- Goal of the exercise:
Copy each line of the data exactly. Leave nothing out.

- The input:
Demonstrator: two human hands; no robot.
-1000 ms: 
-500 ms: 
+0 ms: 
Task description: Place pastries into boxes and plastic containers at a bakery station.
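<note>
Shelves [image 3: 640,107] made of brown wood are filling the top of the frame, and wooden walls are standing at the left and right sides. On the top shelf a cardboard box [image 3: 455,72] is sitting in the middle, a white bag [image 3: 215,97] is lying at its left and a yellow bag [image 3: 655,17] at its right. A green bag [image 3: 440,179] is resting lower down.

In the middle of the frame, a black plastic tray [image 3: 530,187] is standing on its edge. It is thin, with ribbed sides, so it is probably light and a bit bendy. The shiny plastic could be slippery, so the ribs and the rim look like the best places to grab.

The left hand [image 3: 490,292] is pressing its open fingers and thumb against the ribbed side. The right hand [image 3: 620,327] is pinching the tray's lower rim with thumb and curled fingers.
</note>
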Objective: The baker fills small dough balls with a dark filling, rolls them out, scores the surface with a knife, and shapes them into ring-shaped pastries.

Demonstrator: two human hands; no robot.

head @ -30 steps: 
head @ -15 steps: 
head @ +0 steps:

- Result:
Demonstrator: two human hands; no robot.
-1000 ms: 
-500 ms: 
+0 ms: 
Task description: Place pastries into boxes and plastic containers at a bakery station.
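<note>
Shelves [image 3: 640,107] made of brown wood are filling the top of the frame, and wooden walls are standing at the left and right sides. On the top shelf a cardboard box [image 3: 455,72] is sitting in the middle, a white bag [image 3: 215,97] is lying at its left and a yellow bag [image 3: 655,17] at its right. A green bag [image 3: 440,179] is resting lower down.

In the middle of the frame, a black plastic tray [image 3: 530,187] is standing on its edge. It is thin, with ribbed sides, so it is probably light and a bit bendy. The shiny plastic could be slippery, so the ribs and the rim look like the best places to grab.

The left hand [image 3: 490,292] is pressing its open fingers and thumb against the ribbed side. The right hand [image 3: 620,327] is pinching the tray's lower rim with thumb and curled fingers.
</note>
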Objective: The baker fills small dough balls with a dark filling, rolls them out, scores the surface with a knife, and shapes them into ring-shaped pastries.

Demonstrator: two human hands; no robot.

head @ -30 steps: 
head @ -15 steps: 
head @ +0 steps:

No additional output will be produced.